# Linear Regression using Gradient Decent Algorithm

### Importing Libraries

- Import NumPy for numerical operations.
- Import the California housing dataset and metrics from scikit-learn.
- Import the **StandardScaler** class for feature scaling.

In [1]:
import numpy as np
from sklearn import datasets, metrics
from sklearn.preprocessing import StandardScaler

### Loading the California Housing Dataset

- Load the California housing dataset. **X** contains the feature data, and **y** contains the target values.

In [2]:
X, y = datasets.fetch_california_housing(return_X_y=True)

### Preparing Training Data

- Slice the first 16000 rows of the feature data for training(**X_train_temp**)
- Create a new array **X_train** with an additional column (bias term) filled with ones, and then copy the feature data.
- This prepares the training data with an extra column for the bias term.

In [3]:
X_train_temp1 = X[0:16000, :]
X_train = np.zeros((X_train_temp1.shape[0], X_train_temp1.shape[1] + 1))
X_train[:, 0] = np.ones((X_train_temp1.shape[0]))
X_train[:, 1:] = X_train_temp1
print("Type of X_train: ", type(X_train), "Shape of X_train: ", X_train.shape)

Type of X_train:  <class 'numpy.ndarray'> Shape of X_train:  (16000, 9)


### Preparing Testing Data

- Slice the remaining data (from row 16,000 to 20,604) for testing (**X_test_temp1**).
- Create a new array **X_test** with an additional column (bias term) filled with ones, and then copy the feature data.

In [4]:
X_test_temp1 = X[16000:20604, :]
X_test = np.zeros((X_test_temp1.shape[0], X_test_temp1.shape[1] + 1))
X_test[:, 0] = np.ones((X_test_temp1.shape[0]))
X_test[:, 1:] = X_test_temp1
print("Type of X_test: ", type(X_test), "Shape of X_test: ", X_test.shape)

Type of X_test:  <class 'numpy.ndarray'> Shape of X_test:  (4604, 9)


### Setting Training and Testing Target Data

- Slice the target values for training and testing datasets.

In [5]:
y_train = y[0:16000]
y_test = y[16000:20604]

### Feature Scaling

- Create a **StandardScaler** object (**scalar**) and fit it to the training feature data (excluding the bias term).
- Standardize both the training and testing feature data.

In [6]:
scalar = StandardScaler()
scalar.fit(X_train[:, 1:])

X_train[:, 1:] = scalar.transform(X_train[:, 1:])
X_test[:, 1:] = scalar.transform(X_test[:, 1:])

### Initializing Theta (Model Parameters)

- Initialize the model parameters (theta) with random values.

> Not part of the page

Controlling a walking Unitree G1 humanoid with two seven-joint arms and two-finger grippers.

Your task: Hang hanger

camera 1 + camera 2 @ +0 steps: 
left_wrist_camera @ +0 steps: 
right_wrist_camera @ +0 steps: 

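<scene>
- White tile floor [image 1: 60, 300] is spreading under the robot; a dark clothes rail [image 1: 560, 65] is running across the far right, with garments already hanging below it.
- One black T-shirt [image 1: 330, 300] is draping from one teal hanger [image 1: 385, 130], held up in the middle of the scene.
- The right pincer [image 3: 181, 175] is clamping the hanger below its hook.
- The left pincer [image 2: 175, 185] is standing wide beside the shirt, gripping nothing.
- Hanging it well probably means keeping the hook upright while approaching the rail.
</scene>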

The shape of **theta** matches the number of features in the training data.

In [7]:
theta = np.random.uniform(0, 1, size = (X_train.shape[1]))
print("Type of theta: ", type(theta), "Shape of theta: ", theta.shape)

Type of theta:  <class 'numpy.ndarray'> Shape of theta:  (9,)


### Gradient Descent

- Define the number of iterations, learning rate (**alpha**), and get the number of data points (**m**) and features (**n**) from the training data.
- Perform gradient descent to update the model parameters (**theta**) over a specified number of iterations.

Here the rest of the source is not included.